# Logical Fallacies



## Auxuris (Feb 28, 2014)

So I came across this page and all it got me thinking _so damn accurate_

http://www.springhole.net/logical-fallacies/index.html


Like basically there's *no arguing with these people* because its firstly
more _unsatisfying_ than arguing with slow or uncaring people and secondly 
it makes you want to_ stick a burning poker up their ass
_
Unfortunately, I do have to meet such people and I don't always get the chance to analyse or predict their reactions before engaging conversation.

Plus there's no way to counter these things because they're usually accepted by people who don't see what's wrong with them at the first instance —which is majority society—



Or is there? *What would you people do if someone tries the *—insert logical fallacy—* on you?
*

Because what I foresee:
try to point out their fallacy, the argument gets sidetracked
try to do it back at them, they say you're doing it too
attempt to ignore it, you're at a disadvantage
_seven hells

hmm whoa i believe i've discovered one other thing that i hate more than hypocrites

_And another question, after reading the list:* 
Which logical fallacy do you dislike the most?

*Personally, for me, its the _Attack the Source_ one, even if I'm not the source. Its unbelievably, well, not so unbelievable but still, ridiculous and biased and low.
Polarization is pretty annoying too. My mother does it. Can't get her to stop. Blearghh.

Actually come to think of it, sometimes I'm not immune to this fallacy syndrome either. I think I've exhibited the Observational Selection at the start of arguments. 
*Which syndrome(s) do you think would be most likely exhibited by each of the MBTI temperament?*


----------



## Octavarium (Nov 27, 2012)

There's a big difference between an honest error in reasoning coming from someone who's willing to learn, and poor reasoning coming from someone who is more interested in preserving their own view than finding truth, and who is unable and/or unwilling to see the holes in their arguments. I don't mean to suggest that everyone is always either one or the other, but in general, if you're talking about the latter, why even bother debating them?


----------



## Auxuris (Feb 28, 2014)

Octavarium said:


> There's a big difference between an honest error in reasoning coming from someone who's willing to learn, and poor reasoning coming from someone who is more interested in preserving their own view than finding truth, and who is unable and/or unwilling to see the holes in their arguments. I don't mean to suggest that everyone is always either one or the other, but in general, if you're talking about the latter, why even bother debating them?


Well, you see, sometimes I haven't got much choice.

People like friends I hang out with, or my mom.

They do it repeatedly and I don't want to break off the friendship, but neither can I just ignore them/let them continue on a wrong view when they start the topic. Especially if its academics-related. This —above— happens when I try to convince them on something they're not accurate about.


_But,_ my point above is that some people don't see it even if you try to tell them, which makes it not an honest error.

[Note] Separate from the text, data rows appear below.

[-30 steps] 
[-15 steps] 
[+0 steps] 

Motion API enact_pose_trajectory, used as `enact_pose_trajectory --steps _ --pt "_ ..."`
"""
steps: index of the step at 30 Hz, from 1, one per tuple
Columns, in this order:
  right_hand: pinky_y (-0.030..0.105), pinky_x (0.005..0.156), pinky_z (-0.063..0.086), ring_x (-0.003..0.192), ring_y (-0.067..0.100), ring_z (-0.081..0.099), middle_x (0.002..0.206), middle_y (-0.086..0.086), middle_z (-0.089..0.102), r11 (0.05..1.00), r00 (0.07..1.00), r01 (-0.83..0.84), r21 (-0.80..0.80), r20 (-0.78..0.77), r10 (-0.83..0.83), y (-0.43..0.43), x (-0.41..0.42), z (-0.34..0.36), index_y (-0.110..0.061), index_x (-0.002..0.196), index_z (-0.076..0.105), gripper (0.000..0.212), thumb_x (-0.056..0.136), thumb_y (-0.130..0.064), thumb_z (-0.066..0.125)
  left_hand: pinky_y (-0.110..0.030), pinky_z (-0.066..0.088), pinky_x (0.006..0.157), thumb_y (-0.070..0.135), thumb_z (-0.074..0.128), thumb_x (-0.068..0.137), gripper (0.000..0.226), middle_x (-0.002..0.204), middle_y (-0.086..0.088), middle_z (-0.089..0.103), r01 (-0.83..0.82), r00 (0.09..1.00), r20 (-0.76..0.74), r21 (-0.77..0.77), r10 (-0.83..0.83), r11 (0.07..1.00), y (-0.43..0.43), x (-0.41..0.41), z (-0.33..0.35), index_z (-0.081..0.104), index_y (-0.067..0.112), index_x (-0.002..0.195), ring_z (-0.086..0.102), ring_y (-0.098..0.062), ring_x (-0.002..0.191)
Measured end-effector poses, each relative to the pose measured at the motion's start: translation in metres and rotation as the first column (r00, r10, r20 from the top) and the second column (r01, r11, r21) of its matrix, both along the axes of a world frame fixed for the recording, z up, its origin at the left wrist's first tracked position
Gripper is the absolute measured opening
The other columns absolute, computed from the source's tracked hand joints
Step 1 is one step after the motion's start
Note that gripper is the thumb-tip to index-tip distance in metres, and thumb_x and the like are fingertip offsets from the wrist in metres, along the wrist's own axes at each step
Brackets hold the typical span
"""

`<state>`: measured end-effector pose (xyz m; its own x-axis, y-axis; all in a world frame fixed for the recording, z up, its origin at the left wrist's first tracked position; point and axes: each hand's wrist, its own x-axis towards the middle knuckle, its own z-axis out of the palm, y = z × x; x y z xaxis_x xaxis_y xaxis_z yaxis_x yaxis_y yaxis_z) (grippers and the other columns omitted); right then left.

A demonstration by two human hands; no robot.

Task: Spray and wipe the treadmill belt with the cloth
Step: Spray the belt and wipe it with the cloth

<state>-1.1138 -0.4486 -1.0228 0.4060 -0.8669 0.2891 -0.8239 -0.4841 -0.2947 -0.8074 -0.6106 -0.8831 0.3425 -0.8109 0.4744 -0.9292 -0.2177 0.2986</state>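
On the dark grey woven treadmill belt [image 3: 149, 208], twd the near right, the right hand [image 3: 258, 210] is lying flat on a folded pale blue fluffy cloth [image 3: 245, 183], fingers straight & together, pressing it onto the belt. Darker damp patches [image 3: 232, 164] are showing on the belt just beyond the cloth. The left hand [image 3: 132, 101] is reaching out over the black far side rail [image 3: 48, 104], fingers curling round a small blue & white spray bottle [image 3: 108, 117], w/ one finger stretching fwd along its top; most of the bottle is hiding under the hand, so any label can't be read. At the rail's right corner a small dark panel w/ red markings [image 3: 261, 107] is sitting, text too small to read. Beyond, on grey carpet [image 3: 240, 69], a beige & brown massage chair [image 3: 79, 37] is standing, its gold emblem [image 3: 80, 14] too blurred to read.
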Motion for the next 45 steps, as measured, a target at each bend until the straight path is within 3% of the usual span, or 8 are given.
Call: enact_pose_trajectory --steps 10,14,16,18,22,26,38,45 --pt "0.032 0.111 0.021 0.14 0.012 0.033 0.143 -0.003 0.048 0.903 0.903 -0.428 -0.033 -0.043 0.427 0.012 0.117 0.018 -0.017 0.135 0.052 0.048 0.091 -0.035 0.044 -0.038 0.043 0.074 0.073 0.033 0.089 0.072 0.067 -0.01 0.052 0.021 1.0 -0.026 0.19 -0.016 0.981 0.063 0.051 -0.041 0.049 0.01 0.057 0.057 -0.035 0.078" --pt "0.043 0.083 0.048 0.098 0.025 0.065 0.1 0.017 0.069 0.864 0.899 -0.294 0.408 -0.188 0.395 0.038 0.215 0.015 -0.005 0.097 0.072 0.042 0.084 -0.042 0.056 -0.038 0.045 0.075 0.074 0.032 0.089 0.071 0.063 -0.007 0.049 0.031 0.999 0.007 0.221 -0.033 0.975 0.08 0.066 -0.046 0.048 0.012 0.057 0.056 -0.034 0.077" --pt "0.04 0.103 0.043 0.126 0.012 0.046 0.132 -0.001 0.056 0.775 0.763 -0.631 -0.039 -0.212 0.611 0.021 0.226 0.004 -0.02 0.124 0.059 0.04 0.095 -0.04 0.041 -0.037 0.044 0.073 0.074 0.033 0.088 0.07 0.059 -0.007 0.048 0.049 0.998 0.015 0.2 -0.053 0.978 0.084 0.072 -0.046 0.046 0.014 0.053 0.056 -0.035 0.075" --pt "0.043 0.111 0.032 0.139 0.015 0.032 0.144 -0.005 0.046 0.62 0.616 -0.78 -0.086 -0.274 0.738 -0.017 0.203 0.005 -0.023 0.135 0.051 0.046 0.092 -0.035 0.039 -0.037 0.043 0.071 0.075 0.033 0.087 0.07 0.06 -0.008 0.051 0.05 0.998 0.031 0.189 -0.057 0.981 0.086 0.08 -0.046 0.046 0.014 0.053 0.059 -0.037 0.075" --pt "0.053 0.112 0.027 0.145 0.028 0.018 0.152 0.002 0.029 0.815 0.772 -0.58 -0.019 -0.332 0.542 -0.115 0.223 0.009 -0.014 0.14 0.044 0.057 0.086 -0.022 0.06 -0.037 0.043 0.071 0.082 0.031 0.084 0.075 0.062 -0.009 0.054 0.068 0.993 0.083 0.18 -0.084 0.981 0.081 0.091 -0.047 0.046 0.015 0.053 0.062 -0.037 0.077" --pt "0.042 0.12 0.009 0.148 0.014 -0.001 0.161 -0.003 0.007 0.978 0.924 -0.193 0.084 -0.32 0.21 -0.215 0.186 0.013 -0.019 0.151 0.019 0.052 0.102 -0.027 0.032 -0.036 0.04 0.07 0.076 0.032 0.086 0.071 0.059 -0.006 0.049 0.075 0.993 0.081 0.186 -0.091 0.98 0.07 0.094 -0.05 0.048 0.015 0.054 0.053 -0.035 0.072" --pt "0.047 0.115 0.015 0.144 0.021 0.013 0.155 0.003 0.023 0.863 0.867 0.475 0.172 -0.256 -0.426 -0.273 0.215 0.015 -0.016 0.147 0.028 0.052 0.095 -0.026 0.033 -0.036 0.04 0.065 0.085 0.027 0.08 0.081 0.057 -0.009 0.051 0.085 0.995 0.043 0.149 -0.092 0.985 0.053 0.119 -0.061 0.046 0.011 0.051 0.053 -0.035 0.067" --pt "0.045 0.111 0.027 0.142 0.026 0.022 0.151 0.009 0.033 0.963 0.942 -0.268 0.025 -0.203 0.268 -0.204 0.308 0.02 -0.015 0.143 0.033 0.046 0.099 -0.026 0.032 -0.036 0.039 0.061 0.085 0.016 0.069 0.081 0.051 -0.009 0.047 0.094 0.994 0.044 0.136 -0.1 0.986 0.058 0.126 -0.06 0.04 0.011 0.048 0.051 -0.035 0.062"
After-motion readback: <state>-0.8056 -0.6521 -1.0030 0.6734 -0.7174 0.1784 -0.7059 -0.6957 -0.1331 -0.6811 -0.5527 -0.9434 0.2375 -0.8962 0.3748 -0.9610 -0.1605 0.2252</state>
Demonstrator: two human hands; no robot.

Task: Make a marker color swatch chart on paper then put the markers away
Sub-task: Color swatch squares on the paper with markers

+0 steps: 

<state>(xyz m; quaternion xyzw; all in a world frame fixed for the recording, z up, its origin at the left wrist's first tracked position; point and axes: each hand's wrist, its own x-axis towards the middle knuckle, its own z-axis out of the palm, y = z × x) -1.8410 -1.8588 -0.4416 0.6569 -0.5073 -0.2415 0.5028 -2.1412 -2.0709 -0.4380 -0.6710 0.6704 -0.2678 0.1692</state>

Of course if I can't argue appropriately I'll attempt not to. 

Though regarding the latter group you pointed out, sometimes it's not possible to get into a debate knowing exactly how someone would respond.

For example, a situation I might not be able to back out from would be:
(I know this example is not the best or most sensible but its appropriate to my point.)

—person A copies homework—
B: "It's not right to copy homework."
A: "Well, you do it too!" —distraction—
B: "What I do has nothing to do with whether it's wrong or not."
A: "What right have you to accuse me of ___ if you do it too?" —more distraction—

Never mind B didn't _accuse_ the person of doing it, only pointed out that it was wrong.

Agreed, this example, would mean that the person is, as you accurately put it, is more interested in preserving their own view than finding truth, and who is unable and/or unwilling to see the holes in their arguments. 


But if you were person B, would you walk away right after that statement? _Could_ you walk away right after that statement?

Doing so would not only imply that A has won the argument, but would mean these:
That I have done the same thing.
That I have accused the person of doing it.
That I have lost the argument.
And several others, by extension.

All of which, of course, may not be true.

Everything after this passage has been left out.